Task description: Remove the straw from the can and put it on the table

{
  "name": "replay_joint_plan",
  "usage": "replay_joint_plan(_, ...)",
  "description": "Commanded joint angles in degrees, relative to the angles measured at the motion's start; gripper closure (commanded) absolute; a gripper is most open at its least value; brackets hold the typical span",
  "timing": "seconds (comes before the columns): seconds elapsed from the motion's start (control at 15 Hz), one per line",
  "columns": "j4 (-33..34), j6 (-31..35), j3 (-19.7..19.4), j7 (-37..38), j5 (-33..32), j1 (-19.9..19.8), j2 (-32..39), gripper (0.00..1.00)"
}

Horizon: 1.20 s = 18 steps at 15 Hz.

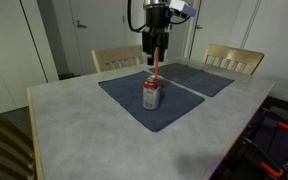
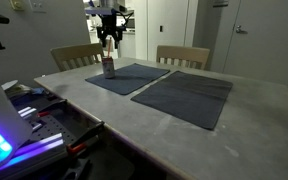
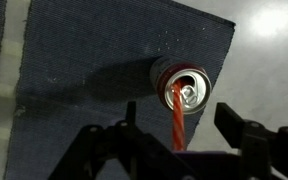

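The can (image 1: pixel 152 97) stands upright on a dark placemat (image 1: pixel 124 95) on the table (image 1: pixel 74 125). The red-orange straw (image 1: pixel 155 72) rises from its top opening. My gripper (image 1: pixel 156 56) hangs straight above the can, with the straw's upper end between its fingers. In the wrist view the can's silver top (image 3: pixel 196 92) lies below and the straw (image 3: pixel 176 115) runs up between the two spread fingers of my gripper (image 3: pixel 179 128), which do not touch it. The gripper is open. The can (image 2: pixel 109 68) and gripper (image 2: pixel 108 38) also show, small, in an exterior view.
A second dark placemat (image 1: pixel 199 78) lies beside the first. Two wooden chairs (image 1: pixel 117 58) (image 1: pixel 234 58) stand at the table's far side. Bare marbled table (image 2: pixel 184 135) spreads around the mats. Equipment with lights sits beside the table (image 2: pixel 14 120).
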Motion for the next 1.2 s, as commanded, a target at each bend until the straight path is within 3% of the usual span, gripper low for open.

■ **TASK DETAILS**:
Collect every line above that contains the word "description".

■ **EXPECTED ANSWER**:
Task description: Remove the straw from the can and put it on the table
  "description": "Commanded joint angles in degrees, relative to the angles measured at the motion's start; gripper closure (commanded) absolute; a gripper is most open at its least value; brackets hold the typical span",

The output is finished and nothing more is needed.